Qué absurdo es cuando los adultos, que creen saberlo todo, recomiendan a los niños leer cuentos; quizás si ellos hubieran leído alguno durante su infancia sus vidas serían menos hediondas y sabrían que los cuentos no son para niños, sino para espíritus atormentados que, cansados del ajetreo cotidiano, buscan un refugio entre las mudas letras que, cuando se juntan, hacen más ruido que toda la vida junta. ¿Será, acaso, que la verdadera vida es aquella que experimentamos sólo cuando leemos?

Cuando los adultos recomiendan cuentos a los niños no pueden pensar en algo más allá que fórmulas gastadas hasta el hartazgo: “Había una vez”, “En un lugar muy muy lejano”, “Una princesa y un príncipe”, “En un enorme castillo”, etc. Si estos adultos que hoy hieden hubieran leído cuentos sabrían que no todos los castillos son bellos, que los lugares lejanos pueden ser tan hostiles como los cercanos, y que no todos los reyes engendran príncipes ejemplares destinados a luchar por la igualdad de todos los seres vivos del mundo; un ejemplo de este rey corrompido es “El rey burgués”, cuento del nicaragüense Rubén Darío.

El rey burgués se llama Mecenas y es un defensor de la corrección académica en letras. Vive en un palacio inigualable y, pensando que lo posee todo, se pasea por sus jardines indiferente. Un día sus lacayos le llevaron a un extraño hombre que se hacía llamar poeta y, Mecenas, que no tenía poetas, le pidió que hablara y éste dijo así: «Señor, ha tiempo que yo canto el verbo del porvenir. […] He abandonado la inspiración de la ciudad malsana, la alcoba llena de perfume, la musa de carne que llena el alma de pequeñez y el rostro de polvos de arroz. He roto el arpa adulona de las cuerdas débiles […].

«¡Señor, el arte no está en los fríos envoltorios de mármol, ni en los cuadros lamidos, ni en el excelente señor Ohnet! ¡Señor!, el arte no viste pantalones, ni habla en burgués, ni pone puntos en todas la íes. […] ¡Oh, la Poesía! ¡Y bien! Los ritmos se prostituyen, se cantan los lunares de las mujeres, y se fabrican jarabes poéticos. Además, señor, el zapatero critica mis endecasílabos, y el señor profesor de farmacia pone puntos y comas a mi inspiración. Señor, ¡y vos lo autorizáis todo esto!… El ideal, el ideal…»

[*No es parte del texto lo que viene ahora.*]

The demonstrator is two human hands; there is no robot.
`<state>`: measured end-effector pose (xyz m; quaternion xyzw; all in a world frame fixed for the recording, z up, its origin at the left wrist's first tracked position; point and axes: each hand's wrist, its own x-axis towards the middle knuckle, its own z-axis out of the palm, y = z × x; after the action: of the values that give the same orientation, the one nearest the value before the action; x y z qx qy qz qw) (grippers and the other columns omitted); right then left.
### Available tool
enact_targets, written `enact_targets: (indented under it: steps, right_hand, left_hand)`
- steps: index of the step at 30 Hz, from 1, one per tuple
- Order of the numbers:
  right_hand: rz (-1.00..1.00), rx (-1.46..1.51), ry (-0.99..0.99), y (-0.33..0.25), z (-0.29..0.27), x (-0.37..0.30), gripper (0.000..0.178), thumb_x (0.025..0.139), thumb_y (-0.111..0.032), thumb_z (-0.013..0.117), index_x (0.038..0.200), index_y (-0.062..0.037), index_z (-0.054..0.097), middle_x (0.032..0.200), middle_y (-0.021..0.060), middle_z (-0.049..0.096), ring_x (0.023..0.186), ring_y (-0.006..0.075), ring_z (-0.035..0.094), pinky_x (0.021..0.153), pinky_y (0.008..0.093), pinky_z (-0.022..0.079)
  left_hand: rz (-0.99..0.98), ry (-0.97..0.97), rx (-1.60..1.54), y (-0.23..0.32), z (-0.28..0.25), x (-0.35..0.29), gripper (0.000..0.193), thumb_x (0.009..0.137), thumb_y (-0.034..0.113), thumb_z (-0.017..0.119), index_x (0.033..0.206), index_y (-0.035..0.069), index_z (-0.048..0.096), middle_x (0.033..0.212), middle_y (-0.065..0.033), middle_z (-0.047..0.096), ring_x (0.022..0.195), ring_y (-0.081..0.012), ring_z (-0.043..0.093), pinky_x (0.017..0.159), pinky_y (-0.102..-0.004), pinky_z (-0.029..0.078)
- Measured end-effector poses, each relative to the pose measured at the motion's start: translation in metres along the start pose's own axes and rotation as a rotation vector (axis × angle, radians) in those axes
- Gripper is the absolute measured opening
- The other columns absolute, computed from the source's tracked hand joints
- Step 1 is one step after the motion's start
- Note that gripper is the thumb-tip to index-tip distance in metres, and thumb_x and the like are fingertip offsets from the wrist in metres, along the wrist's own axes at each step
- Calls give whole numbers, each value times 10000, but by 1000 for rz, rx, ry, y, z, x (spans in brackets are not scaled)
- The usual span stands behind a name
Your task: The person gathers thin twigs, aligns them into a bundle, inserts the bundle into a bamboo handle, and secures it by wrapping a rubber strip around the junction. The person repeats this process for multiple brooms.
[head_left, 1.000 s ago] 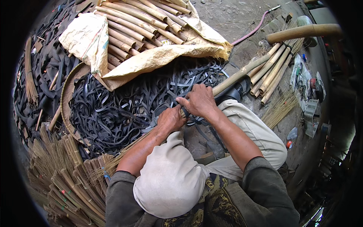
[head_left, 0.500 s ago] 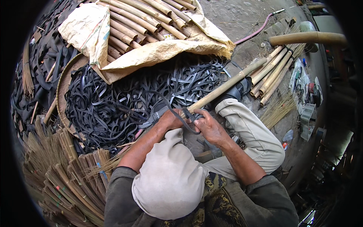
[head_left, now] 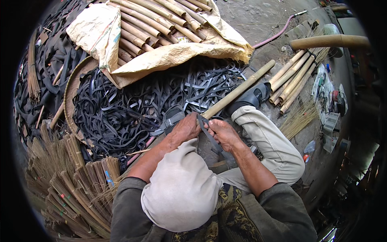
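Note:
A bamboo pole (head_left: 238, 89) slants from between my hands up to the far right. My left hand (head_left: 186, 128) is closed around its near end, over my bent knee. A flat black rubber strip (head_left: 210, 137) wraps the pole right beside that hand, and a length of it hangs down between my hands. On the right, my right hand (head_left: 224, 134) is closed, with thumb and fingers pinching the strip close to the pole. What lies under my left fingers is hidden.
Tangled black rubber strips (head_left: 117, 109) fill a round woven tray (head_left: 69, 109). Bamboo lengths (head_left: 141, 22) lie on a pale sack (head_left: 161, 60). Bundled broom sticks (head_left: 76, 193) stand at the lower left. Tied bamboo poles (head_left: 294, 76) and a pink hose (head_left: 278, 35) are at the right.
The strip looped out over my left hand before; now it hangs between my hands. The pole has shifted slightly toward me, and my right hand has moved a little right and down.

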<state>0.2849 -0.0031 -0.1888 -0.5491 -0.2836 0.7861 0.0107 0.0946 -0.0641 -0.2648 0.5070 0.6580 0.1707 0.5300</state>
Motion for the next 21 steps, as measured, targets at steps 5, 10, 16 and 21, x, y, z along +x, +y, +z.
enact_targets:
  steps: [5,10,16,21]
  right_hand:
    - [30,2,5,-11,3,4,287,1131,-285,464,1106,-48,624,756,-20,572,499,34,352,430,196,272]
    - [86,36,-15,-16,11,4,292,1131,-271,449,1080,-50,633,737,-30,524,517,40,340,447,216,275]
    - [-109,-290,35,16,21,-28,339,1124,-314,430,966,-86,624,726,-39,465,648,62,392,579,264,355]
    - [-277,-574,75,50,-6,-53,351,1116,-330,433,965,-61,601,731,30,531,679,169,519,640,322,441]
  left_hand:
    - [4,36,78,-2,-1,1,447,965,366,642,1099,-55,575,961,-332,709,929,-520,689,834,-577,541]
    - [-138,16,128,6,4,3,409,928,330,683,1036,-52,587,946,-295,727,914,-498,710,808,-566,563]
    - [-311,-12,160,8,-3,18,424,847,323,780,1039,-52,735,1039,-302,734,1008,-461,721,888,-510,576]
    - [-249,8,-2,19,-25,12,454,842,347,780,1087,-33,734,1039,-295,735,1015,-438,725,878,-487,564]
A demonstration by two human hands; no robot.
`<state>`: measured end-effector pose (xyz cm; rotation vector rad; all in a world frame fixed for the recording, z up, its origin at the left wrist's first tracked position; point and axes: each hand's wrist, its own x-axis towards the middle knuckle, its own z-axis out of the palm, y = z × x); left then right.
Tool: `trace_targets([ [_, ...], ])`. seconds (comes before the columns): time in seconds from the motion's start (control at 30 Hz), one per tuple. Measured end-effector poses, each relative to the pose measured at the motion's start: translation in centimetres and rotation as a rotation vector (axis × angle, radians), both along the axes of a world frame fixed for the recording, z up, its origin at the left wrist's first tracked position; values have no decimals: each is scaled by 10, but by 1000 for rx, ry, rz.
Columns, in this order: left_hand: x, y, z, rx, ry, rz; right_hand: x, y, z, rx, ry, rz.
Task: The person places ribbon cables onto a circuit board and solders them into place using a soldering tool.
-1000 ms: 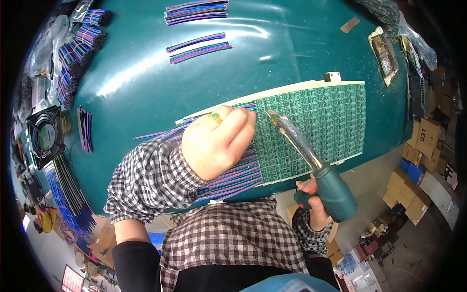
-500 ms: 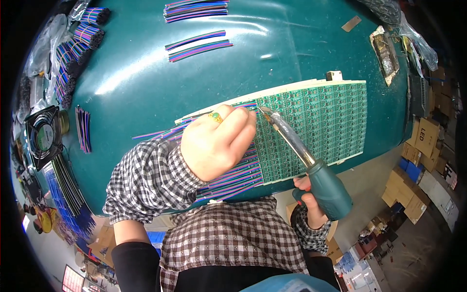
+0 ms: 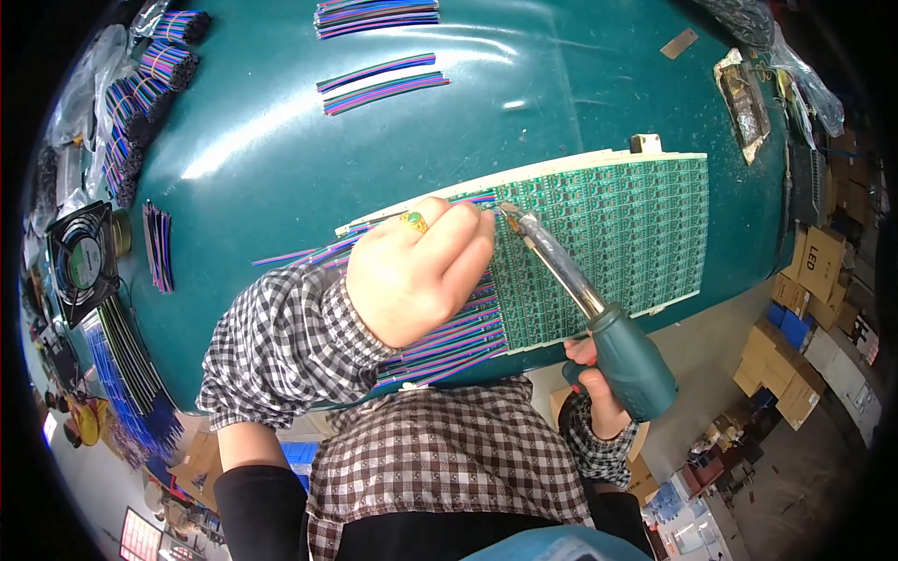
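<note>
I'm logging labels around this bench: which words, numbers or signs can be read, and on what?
Cardboard box at the right: large dark lettering on its side, legible, but I don't copy printed wording.
Fan at the left: a label on its hub, too small to read.
Green circuit panel: any markings are too small to read.
Soldering iron: any marking on its handle is too faint to make out.
</note>
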<state>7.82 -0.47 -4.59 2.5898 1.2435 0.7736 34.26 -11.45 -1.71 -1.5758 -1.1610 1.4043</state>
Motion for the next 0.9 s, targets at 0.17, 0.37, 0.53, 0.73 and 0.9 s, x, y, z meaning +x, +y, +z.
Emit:
trace_targets([
  [0.17,0,-1,-1,-6,-4,-3,2,0,-5,110,-16,19],
  [0.37,-1,-1,9,-117,-8,-10,-1,7,10,33,-41,50],
  [0.53,-1,-1,7,-107,-11,1,2,0,4,48,-39,9],
  [0.73,0,-2,5,-78,8,15,-1,3,0,157,-13,-9],
  [0.9,-1,-1,4,-64,-10,10,-2,2,0,134,28,-40],
])
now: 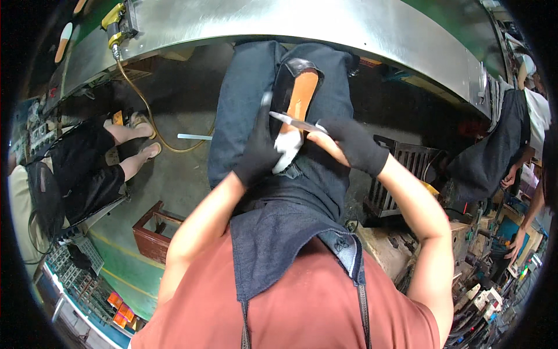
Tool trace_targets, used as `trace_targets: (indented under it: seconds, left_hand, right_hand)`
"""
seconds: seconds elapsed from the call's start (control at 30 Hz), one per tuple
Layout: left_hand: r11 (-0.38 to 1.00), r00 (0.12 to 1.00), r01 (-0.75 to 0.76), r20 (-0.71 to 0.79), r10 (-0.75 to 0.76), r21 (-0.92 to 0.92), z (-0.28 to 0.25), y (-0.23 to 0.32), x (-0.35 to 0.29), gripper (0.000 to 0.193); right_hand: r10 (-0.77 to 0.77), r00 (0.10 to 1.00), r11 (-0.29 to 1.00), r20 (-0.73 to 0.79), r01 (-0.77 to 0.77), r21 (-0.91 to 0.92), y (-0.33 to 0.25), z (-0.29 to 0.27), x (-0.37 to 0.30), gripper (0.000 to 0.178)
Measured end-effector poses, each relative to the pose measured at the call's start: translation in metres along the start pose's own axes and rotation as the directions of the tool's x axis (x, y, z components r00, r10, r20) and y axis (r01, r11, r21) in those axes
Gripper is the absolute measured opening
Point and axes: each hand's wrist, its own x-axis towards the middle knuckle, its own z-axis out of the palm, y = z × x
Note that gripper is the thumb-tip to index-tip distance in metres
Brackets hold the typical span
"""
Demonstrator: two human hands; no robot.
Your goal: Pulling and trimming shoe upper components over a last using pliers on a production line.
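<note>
Item: shoe (297, 96), on my lap below the steel bench (302, 26) edge. Left hand (257, 152) grips its white heel; right hand (353, 141) grips a blade (296, 123). I judge trimming underway; next, a steady cut.

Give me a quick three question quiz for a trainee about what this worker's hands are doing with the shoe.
1. True or false: both hands wear black gloves.
2. Which hand holds the thin metal blade? A left, B right.
3. Fill in: the shoe's insole is ____ coloured.

Key:
1. True: left hand and right hand are gloved.
2. B: the metal blade runs from the right hand across the shoe, which the left hand steadies on the lap.
3. Orange.
</note>
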Motion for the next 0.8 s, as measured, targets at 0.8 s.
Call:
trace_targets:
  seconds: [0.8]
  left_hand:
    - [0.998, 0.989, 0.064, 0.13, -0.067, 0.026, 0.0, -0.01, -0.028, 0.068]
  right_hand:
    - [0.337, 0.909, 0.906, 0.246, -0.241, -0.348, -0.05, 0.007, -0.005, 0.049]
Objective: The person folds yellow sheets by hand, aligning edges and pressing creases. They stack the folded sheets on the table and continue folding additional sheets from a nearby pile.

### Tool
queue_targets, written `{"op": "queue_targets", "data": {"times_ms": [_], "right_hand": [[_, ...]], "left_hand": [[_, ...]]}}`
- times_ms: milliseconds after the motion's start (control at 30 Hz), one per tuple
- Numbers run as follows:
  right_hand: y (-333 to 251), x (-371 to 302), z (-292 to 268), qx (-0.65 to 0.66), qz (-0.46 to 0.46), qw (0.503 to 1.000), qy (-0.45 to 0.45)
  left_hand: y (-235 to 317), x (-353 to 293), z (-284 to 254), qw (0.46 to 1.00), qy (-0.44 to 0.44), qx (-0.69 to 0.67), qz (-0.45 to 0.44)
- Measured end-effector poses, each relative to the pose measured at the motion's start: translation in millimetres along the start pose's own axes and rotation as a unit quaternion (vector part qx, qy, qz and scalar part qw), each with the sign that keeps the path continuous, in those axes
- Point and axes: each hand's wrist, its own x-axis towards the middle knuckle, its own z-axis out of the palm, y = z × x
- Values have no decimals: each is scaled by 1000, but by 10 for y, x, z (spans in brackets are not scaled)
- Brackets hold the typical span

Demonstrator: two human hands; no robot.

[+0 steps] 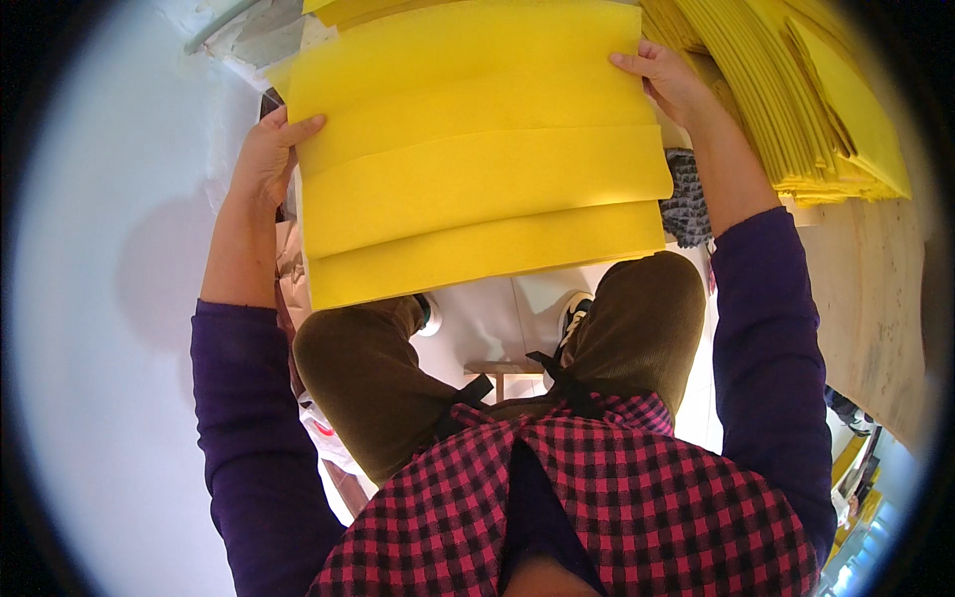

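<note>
Several yellow sheets (pixel 477 99) of felt-like fabric spread out in front of me above my knees. Their near edges lie staggered, one strip below another. My left hand (pixel 267 149) is closed on the left side of the sheets, its thumb on top and its fingers mostly hidden beneath. At the far right corner, my right hand (pixel 676 85) pinches the edge, again with the thumb uppermost. How many layers each hand grips I cannot tell.
A thick stack of folded yellow sheets (pixel 766 90) rests on a wooden table (pixel 865 289) at the right. Patterned grey cloth (pixel 686 204) shows beside my right forearm. A white wall (pixel 109 298) runs along the left, with brown paper (pixel 289 264) near my left knee.
</note>
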Motion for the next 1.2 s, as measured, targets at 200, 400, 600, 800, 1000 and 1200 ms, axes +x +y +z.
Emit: {"op": "queue_targets", "data": {"times_ms": [200,400,600,800,1000,1200], "right_hand": [[-57,-44,-23,-20,-9,1000,9],[-166,-52,-146,-129,27,991,-20],[-211,-24,-86,-127,-4,992,-22],[-301,-56,-57,-142,40,989,-20],[-315,-82,-46,-143,56,988,5],[-308,-203,33,-45,16,998,43]], "left_hand": [[-6,19,-31,1000,11,-5,11],[33,-22,20,999,17,-36,28],[114,-38,58,999,34,-5,30],[222,-150,96,985,91,144,25],[329,-171,75,985,89,145,1],[289,-230,72,978,120,172,8]]}}
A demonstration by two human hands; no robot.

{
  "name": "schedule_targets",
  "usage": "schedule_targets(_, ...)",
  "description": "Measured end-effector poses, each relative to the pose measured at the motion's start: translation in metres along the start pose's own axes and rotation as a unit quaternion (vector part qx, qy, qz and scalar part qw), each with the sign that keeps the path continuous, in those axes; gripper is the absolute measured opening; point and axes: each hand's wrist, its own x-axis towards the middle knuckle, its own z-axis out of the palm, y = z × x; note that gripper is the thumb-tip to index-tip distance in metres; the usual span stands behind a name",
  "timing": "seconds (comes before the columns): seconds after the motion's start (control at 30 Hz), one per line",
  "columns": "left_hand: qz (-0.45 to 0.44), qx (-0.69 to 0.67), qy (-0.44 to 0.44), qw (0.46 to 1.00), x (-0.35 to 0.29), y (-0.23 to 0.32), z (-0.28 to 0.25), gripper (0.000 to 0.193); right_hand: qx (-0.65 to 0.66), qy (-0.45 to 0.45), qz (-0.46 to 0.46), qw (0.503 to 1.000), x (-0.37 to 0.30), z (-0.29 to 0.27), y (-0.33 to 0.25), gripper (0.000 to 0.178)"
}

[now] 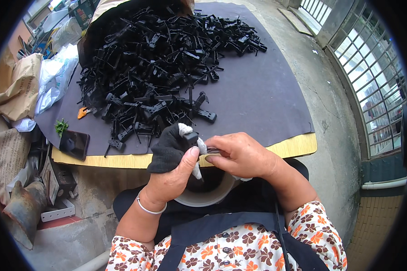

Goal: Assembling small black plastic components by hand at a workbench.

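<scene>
My left hand (pixel 172 165), partly covered by a black glove (pixel 165 151) with white cloth at the fingers, closes on a small black plastic part (pixel 191 138). The bare thumb presses against the part. Just to the right, my right hand (pixel 242 156) is bare and pinches a thin dark object (pixel 212 150) against the white cloth; its kind is hidden by the fingers. Both hands meet over the table's front edge, above a pale bucket (pixel 199 202) between my legs. Beyond them lies a large heap of similar black plastic parts (pixel 153 67).
The heap spills from a brown sack (pixel 111 8) across the dark-covered table (pixel 271 95). An orange-handled key (pixel 82 113), a green sprig (pixel 61 127) and a phone (pixel 74 145) lie at its left. Paper sacks (pixel 20 83) and a white plastic bag (pixel 56 77) crowd the left side.
</scene>
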Motion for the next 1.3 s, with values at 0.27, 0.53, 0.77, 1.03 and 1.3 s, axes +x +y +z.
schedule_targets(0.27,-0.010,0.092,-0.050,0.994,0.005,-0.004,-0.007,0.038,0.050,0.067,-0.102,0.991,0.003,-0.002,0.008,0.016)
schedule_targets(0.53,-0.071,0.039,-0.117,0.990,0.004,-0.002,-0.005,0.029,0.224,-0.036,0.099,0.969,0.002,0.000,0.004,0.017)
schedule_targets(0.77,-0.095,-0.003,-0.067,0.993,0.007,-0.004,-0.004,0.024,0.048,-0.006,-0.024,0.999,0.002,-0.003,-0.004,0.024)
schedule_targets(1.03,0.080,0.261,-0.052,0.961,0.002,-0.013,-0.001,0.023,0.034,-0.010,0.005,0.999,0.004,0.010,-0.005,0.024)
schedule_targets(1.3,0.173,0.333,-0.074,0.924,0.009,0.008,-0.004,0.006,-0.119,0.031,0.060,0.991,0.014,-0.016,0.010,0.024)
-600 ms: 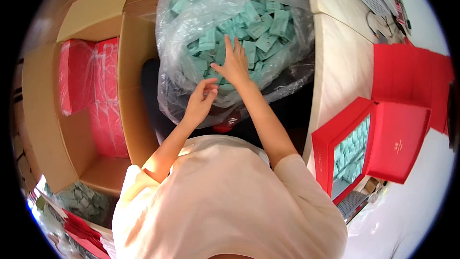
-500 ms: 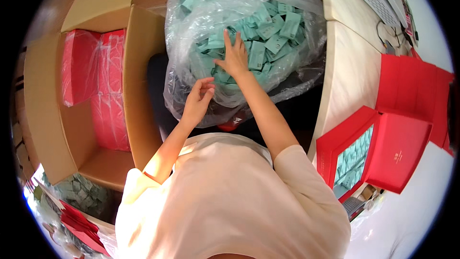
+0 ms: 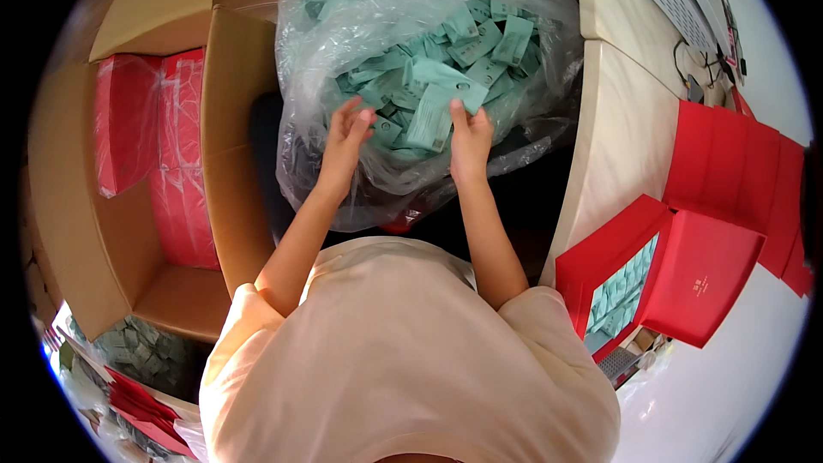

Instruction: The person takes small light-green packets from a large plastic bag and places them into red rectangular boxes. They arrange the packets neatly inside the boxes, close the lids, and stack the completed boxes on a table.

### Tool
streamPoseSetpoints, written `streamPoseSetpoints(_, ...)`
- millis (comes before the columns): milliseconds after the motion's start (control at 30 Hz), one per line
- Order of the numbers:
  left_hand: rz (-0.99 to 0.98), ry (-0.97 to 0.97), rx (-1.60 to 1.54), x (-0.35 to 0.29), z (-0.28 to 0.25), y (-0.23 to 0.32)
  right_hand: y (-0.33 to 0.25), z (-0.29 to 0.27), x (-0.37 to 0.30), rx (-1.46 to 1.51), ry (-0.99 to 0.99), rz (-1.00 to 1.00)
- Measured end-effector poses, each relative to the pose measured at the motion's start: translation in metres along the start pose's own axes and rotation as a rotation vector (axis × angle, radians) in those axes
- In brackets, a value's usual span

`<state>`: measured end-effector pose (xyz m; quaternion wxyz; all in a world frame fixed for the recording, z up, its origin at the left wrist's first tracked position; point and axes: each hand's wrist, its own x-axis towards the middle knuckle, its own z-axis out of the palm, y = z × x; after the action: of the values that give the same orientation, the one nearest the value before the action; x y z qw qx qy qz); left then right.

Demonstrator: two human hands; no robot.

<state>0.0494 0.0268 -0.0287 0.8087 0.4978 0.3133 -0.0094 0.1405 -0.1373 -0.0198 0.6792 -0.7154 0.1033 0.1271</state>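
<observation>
From the head view, both hands reach into a clear bag full of teal packets. The left hand curls loosely among them; the right hand pinches a packet upright. A carton of red packs stands left, red boxes on the counter right.

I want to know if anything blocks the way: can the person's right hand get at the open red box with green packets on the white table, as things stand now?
Probably yes. The right hand is in the clear plastic bag, holding a green packet. The red box lies open on that side on the table, with nothing between; the hand would first need emptying.
</observation>
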Motion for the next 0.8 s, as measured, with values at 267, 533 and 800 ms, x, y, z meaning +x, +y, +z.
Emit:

El poeta dejó de hablar cuando fue censurado por el rey burgués; un filósofo tomo la palabra y sugirió a Mecenas que le diera al poeta una caja musical para hacerla sonar a cambio de comida. El poeta, hambriento, aceptó y tocó sin cesar hasta la llegada del invierno, muriendo en el olvido y bajo la nieve mientras entre sus manos sostenía la manivela de la pequeña caja musical.

 

La insensibilidad estética del rey burgués, del filósofo, del zapatero y del farmacéutico del cuento (los académicos) sepultaron bajo la nieve a la poesía, pero así también lo hicieron los músicos, bailarines, escultores y demás artistas que vendieron su talento a cambio de vanas comodidades materiales. El palacio en el que los académicos y los artistas de vitrina se refugiaron es como las tantas instituciones corrompidas que hoy siguen dando a los espíritus libres, pero enflaquecidos por el hambre, una cajita para hacer sonar hasta la llegada del invierno.

Mucho se dice acerca de que los académicos son artistas sin talento, sin embargo, resulta más perjudicial para nuestra sociedad que los artistas, que deberían de llevar la bandera de la libertad humana, tuerzan el cuello como cisnes ante la mano hedionda de un rey burgués que recomienda leer cuentos a los niños.